It’s been awhile since my last post. Been busy with a server relocation. Here’s my latest.
The SELECT statement is the most often used statment in any relational database. It is therefore necessary to optimize any such statement so that data can be returned as quickly as possible. SELECT statements can block, cause deadlocks, memory pressure and CPU pressure depending on how they’re written. In this post we’ll discuss how to write a SELECT statement to mitigate some of these issues.
Here is a list of DOs and DON’Ts when writing a SELECT statement:
- DO return only the columns that you need.
- DO return only the rows that you need.
- DO use only the appropriate index(es) in your statement.
- DO use the appropriate locking granularity.
- DO cache often used datasets into a table variable or temp table.
- DO use the appropiate JOIN hint.
- DON’T use SELECT INTO if possible.
- DON’T use FUNCTIONs if possible.
- DON’T use CASE statements if possible.
- DON’T put SELECT statements inside a TRANSACTION.
- DON’T use temporary tables, use table variables if possible.
Now let’s discuss each one of these items in more detail.
1. DO return only the columns that you need.
I often see code like this:
select * from dbo.someTable
There’s nothing wrong with code like this if the client really needs all the columns from the table.
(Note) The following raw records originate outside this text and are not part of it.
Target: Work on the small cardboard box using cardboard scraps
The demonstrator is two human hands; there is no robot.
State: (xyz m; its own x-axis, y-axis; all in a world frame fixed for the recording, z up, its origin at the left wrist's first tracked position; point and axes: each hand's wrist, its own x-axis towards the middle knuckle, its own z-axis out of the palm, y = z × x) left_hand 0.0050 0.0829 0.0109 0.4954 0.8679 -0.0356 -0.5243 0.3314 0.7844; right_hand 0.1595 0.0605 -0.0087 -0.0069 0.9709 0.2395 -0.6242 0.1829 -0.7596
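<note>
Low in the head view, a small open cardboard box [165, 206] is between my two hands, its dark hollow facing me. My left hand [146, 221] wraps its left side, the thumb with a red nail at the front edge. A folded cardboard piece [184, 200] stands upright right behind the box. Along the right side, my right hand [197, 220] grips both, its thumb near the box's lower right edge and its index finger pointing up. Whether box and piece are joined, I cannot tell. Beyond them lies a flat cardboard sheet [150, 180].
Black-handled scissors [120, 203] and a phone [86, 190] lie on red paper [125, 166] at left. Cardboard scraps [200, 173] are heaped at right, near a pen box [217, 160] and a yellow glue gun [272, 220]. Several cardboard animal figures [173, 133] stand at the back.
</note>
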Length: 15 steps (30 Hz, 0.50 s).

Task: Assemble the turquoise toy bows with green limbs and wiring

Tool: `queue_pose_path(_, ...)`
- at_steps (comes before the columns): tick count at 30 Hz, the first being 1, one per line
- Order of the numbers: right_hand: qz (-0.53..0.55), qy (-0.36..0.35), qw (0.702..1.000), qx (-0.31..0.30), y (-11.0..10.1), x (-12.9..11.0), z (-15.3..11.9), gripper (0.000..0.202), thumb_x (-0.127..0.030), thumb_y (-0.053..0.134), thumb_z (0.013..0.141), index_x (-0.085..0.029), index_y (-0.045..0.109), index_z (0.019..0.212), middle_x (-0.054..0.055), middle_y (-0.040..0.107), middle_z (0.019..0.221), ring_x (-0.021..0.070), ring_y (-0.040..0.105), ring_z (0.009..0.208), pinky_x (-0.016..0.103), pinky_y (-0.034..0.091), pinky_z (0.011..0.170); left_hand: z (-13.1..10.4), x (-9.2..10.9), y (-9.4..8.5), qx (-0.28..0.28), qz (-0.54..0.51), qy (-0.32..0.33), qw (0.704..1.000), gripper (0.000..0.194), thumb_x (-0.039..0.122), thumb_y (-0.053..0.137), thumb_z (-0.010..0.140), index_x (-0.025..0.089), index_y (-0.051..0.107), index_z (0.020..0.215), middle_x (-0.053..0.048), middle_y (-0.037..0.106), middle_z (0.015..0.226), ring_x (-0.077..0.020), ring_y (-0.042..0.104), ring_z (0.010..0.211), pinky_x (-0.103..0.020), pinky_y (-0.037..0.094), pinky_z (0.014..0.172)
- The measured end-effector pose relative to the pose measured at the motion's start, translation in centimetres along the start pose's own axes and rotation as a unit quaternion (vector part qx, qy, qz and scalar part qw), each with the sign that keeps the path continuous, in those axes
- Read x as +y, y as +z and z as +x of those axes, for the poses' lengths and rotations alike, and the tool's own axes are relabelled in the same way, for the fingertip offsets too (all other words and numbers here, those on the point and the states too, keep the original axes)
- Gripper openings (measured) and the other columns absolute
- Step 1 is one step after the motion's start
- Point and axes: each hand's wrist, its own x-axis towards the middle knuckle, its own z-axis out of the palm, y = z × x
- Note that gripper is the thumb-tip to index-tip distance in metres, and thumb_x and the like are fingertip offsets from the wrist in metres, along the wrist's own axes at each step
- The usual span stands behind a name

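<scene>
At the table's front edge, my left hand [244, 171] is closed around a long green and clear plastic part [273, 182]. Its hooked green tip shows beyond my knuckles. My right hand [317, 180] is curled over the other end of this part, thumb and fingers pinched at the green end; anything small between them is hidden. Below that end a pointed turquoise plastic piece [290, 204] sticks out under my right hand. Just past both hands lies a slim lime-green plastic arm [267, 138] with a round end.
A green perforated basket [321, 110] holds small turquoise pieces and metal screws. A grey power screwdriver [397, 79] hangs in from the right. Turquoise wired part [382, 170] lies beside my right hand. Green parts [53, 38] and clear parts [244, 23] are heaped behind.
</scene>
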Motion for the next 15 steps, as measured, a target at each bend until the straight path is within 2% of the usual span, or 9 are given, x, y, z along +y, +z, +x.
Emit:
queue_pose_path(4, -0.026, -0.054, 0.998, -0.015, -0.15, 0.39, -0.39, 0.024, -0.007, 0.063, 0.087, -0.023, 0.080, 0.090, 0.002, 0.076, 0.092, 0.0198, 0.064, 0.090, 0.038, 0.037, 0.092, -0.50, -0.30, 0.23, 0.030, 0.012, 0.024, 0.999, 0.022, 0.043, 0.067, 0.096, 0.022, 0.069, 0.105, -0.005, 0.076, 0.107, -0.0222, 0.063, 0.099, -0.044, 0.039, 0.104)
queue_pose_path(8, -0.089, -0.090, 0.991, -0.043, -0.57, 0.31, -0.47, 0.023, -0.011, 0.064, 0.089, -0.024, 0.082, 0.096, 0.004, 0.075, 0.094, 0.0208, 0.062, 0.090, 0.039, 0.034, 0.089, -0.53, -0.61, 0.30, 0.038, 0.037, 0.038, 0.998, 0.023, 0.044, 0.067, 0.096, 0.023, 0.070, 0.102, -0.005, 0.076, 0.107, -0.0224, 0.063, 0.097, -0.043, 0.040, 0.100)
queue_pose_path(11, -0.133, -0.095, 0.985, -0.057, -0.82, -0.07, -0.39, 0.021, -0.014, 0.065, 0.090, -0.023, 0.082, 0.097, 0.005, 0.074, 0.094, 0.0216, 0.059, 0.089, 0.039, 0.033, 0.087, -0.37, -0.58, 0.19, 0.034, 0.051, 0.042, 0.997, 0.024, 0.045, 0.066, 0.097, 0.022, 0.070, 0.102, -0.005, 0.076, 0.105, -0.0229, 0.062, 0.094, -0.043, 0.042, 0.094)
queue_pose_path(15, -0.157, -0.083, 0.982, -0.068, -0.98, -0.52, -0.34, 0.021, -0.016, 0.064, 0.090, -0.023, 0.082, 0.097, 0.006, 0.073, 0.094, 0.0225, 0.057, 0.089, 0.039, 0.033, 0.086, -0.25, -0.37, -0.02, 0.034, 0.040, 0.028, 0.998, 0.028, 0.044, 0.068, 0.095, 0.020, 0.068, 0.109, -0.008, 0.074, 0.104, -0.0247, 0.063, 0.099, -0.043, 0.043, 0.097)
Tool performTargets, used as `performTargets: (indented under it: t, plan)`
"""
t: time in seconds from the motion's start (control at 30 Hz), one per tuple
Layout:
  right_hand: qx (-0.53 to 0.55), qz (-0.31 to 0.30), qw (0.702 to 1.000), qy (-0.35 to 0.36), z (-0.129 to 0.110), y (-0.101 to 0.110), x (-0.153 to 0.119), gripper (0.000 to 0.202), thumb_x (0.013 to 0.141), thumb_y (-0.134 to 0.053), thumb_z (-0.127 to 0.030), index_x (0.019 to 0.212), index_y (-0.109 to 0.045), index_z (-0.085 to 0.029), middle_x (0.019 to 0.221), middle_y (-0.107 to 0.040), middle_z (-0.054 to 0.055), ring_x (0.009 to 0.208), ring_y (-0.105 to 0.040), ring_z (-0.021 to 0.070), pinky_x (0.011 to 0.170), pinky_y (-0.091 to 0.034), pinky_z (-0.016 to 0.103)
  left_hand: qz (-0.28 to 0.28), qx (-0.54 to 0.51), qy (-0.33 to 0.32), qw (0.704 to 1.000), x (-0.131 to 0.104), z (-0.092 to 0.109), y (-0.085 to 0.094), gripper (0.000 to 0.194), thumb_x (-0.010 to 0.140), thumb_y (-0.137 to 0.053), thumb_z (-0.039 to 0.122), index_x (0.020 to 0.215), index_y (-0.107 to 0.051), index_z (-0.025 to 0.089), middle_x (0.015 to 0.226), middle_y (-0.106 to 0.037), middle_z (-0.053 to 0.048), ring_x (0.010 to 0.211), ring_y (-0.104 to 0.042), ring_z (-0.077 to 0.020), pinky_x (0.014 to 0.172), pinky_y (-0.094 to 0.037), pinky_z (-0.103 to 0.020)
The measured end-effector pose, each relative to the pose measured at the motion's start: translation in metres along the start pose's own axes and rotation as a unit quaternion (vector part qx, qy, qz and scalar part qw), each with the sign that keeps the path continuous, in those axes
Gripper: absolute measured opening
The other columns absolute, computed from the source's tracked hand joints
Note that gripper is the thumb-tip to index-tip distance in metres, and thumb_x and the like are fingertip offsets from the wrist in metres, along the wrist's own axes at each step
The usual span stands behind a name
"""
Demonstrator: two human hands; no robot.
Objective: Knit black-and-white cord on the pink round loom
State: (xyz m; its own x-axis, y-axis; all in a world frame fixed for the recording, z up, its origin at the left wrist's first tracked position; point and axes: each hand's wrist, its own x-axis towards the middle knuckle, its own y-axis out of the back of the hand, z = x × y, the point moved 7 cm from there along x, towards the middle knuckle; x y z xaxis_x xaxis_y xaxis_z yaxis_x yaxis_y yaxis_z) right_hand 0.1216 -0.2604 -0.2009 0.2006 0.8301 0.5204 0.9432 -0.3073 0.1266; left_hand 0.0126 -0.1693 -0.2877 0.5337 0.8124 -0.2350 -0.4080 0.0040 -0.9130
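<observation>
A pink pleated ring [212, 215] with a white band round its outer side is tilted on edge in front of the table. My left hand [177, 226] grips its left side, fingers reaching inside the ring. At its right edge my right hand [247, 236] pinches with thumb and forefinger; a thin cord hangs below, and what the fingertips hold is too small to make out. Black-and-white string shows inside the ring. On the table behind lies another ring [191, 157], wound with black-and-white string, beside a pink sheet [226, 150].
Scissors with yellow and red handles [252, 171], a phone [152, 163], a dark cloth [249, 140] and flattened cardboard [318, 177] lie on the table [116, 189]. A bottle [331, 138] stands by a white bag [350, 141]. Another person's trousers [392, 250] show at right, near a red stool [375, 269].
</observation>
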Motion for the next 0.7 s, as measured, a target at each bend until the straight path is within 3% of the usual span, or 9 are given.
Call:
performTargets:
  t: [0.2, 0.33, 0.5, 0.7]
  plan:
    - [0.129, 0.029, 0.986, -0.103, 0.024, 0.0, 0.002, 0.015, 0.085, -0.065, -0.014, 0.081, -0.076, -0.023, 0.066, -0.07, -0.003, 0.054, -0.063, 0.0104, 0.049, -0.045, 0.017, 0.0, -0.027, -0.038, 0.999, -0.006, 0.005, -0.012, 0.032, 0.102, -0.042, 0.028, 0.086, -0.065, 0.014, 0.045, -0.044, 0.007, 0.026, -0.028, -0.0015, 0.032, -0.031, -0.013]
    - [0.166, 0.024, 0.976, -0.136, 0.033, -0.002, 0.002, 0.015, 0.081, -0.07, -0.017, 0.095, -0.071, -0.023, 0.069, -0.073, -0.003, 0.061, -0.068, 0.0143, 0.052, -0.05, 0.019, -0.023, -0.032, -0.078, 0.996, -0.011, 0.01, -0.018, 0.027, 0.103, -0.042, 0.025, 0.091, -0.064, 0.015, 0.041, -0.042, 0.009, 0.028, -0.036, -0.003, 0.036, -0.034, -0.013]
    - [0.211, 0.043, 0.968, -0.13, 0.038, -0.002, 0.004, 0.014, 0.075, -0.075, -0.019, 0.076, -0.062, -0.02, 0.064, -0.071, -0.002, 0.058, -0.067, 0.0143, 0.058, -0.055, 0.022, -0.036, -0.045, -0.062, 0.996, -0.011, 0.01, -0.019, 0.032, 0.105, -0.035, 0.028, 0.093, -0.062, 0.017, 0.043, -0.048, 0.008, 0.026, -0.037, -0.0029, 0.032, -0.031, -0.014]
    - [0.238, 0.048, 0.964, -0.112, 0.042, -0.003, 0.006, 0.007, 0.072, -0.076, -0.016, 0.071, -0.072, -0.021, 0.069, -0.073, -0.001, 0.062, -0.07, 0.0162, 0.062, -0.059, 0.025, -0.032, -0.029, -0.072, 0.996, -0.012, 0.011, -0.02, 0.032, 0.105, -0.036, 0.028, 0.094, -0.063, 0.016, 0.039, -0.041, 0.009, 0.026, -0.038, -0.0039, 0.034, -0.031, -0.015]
More often than not though, the client is only interested in a subset of the columns. It’s a waste to return the additional columns if the client doesn’t need to consume them.
2. DO return only the rows that you need.
Again, we’ll use the code example in item #1. Notice how it returns all rows in the table? Same rationale applies here: It’s a waste to return rows that the client may not need. Rather, the SELECT statement should be written to return only the rows that the client is interested in like so:
select col1, col2, col3
from dbo.someTable
where
col4 = 'xyz'
3. DO use only the appropriate index(es) in your statement.
If the table we’re selecting from has an appropriate index, we can help MSSQL to select the right index to use by using an index hint or by specifying a criteria in the WHERE clause that would help MSSQL pick that index.
Assume that dbo.someTable has an index on col4. The code example in item #2 would use this index. What if the index on dbo.someTable was defined such that the index is on col4, col5? MSSQL can still use this index because the WHERE clause partially matches the index.
MSSQL would not use the index if it was defined using col5, col4. In otherwords, MSSQL can still use an index if it’s a leading index. That is, an index in which the columns that are indexed partially matches the WHERE clause starting from LEFT to RIGHT.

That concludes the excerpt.